Everything is the problem with it. It goes against everything we learn in IT about good practices. Why do we put databases, applications, monitoring, logging, and Active Directory on different VMs when we could mash them all into one VM?
Why are you treating your network security like it's a desktop or hobby class device and are willing to smash all kinds of applications together onto the network appliance, when you'd never consider anything of the sort with even relatively trivial production applications? Why is security and networking so often considered to be of trivial importance compared to everything else on the network?

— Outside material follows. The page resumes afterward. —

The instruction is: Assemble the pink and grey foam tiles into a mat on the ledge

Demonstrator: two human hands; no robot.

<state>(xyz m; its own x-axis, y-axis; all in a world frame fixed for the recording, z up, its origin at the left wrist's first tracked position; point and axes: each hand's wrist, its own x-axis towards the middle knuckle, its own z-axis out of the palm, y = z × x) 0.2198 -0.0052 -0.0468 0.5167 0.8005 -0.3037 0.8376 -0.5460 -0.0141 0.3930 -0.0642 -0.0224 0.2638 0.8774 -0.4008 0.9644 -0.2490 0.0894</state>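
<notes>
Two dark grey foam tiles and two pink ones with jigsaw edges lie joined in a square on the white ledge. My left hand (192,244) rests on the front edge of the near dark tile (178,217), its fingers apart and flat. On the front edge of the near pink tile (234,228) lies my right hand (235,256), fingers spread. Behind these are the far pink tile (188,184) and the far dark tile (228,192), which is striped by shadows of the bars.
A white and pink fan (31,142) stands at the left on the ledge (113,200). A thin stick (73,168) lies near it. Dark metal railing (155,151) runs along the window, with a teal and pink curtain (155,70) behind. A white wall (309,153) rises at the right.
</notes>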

The real question is... given best practices and broad application of rules that apply on every production workload, why do you consider the applications on your router to be the exception to the rule rather than one of the most important examples of it?
This just seems like another vague attempt to prop up your opinion again. Again, our 3600 does a really good job even though all those features are "mashed" in the same system.
-
@dave247 said in Thoughts on how I could improve my network security?:
@scottalanmiller said in Thoughts on how I could improve my network security?:
@dave247 said in Thoughts on how I could improve my network security?:
By devices, I meant having the router and firewall on separate devices. Are you seriously suggesting I have a router and a firewall as a VM?
I feel like you've missed everything I've ever said.
First of all, UTM never means Firewall. Those are two different things.
Second, a router is always a firewall, the two are always the same thing, have been for decades. The idea that you even CAN separate the router and firewall is silly, while it's possible no separate devices have been on the market since the late 1990s.
Third, never once ever have I suggested anything but a physical appliance for the firewall. Ever.
Where did you get the impression that I ever said anything of the sort?
I didn't miss what you said, but you frame things in such a way that comes off more arrogant than helpful.
I may not know a lot, but I know enough to know that a firewall and a router are not the same thing. Sure, they are pretty much always packages together in the same product but they are two different individual functions. And I get that there is some overlap as routers can have ACLs and firewalls can set static routes, but that doesn't mean they are same thing.
Not quite. A router with ACLs is a firewall. A firewall with routing is a router. In theory, but only in theory, you can make a router without ACLs, but no one has done so in decades. In theory you can make a non-routing firewall (it's called a bridging firewall) but in reality, again, none has been made that doesn't have the router function.
Botton line is that router and firewall are literally the same thing for all possible use cases. They two things are just functions of routers. All routers are firewalls, all firewalls are routers. The two cannot, for all intents and purposes, be separated.
This is very important, because firewall means router, but UTM doesn't mean firewall. So understanding this is key to understanding what I said. If you associate the wrong terms together, it will sound like I said what it seems like you reacted to.